* **WHAT IS REQUIRED**: Provide the number of lines below that include "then", without any other words.
====== STORED DATA ======
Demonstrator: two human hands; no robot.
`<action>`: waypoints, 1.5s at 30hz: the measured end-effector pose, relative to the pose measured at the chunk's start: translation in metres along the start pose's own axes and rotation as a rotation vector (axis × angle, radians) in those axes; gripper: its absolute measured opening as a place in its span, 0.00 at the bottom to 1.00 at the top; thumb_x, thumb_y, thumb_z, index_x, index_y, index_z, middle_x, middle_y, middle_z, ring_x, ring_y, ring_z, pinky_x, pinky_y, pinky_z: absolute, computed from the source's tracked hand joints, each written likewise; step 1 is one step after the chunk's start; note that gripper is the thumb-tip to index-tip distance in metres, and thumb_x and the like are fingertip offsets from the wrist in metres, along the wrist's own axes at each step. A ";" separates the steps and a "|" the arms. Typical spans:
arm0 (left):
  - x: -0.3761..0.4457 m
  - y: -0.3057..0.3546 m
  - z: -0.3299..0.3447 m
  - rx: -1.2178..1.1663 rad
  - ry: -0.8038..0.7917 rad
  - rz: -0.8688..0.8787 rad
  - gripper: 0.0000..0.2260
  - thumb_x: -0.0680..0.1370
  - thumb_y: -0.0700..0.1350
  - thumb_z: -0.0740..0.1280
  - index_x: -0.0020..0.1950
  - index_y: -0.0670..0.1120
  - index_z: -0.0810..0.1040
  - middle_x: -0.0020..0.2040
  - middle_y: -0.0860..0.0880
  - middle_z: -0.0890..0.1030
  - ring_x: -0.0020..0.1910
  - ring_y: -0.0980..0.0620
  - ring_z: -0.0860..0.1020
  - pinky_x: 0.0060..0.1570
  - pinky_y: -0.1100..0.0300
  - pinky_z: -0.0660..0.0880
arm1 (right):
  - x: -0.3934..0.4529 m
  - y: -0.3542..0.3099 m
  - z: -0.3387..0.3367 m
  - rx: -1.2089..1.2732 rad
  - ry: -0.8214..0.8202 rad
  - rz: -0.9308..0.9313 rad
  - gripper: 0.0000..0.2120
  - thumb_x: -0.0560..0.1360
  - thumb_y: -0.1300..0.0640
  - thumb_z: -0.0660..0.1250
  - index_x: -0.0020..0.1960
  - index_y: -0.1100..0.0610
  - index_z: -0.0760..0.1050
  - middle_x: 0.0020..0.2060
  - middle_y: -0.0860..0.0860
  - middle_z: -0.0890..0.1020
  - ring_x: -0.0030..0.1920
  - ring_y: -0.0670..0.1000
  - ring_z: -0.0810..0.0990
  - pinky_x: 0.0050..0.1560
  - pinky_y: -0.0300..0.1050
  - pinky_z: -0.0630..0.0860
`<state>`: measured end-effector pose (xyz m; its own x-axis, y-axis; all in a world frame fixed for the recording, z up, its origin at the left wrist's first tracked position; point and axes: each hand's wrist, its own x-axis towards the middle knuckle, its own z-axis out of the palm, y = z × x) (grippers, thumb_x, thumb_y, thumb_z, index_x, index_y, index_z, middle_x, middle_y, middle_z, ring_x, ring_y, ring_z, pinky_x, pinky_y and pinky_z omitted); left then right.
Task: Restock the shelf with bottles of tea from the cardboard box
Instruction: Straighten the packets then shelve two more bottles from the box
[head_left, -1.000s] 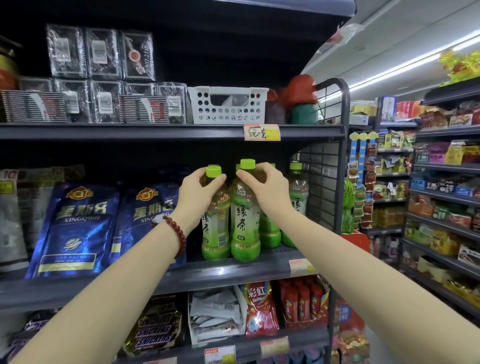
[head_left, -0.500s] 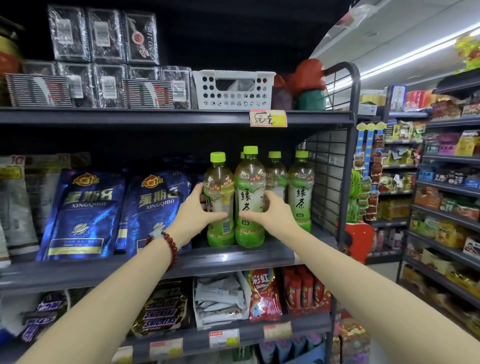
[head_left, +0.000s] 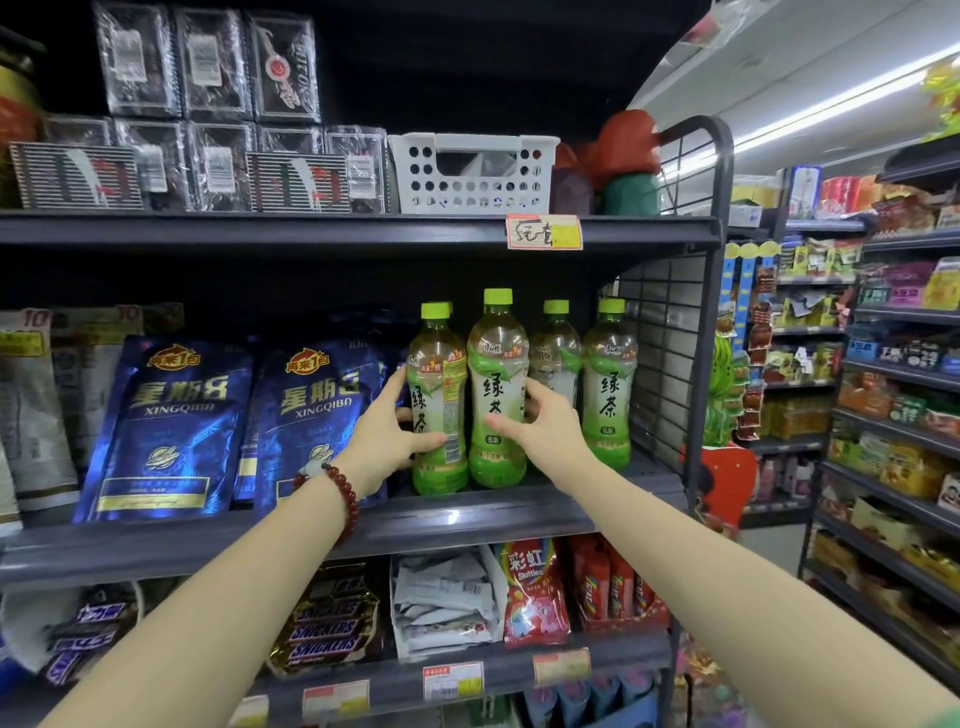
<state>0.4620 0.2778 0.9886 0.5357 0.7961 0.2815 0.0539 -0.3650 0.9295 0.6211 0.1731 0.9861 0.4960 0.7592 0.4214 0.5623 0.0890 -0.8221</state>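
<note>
Green-capped tea bottles now stand on the shelf (head_left: 467, 512); left hand (head_left: 387, 434) and right hand (head_left: 545, 423) have slid from caps to labels, loosely gripping left bottle (head_left: 438, 395) and right bottle (head_left: 497, 389), so placement looks nearly finished.

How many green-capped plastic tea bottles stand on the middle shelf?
4 visible: front-left bottle in the left hand, front-centre bottle under the right hand, one behind, one rightmost. More may be hidden behind.
</note>
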 end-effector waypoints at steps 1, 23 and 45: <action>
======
* **ANSWER SECTION**: 2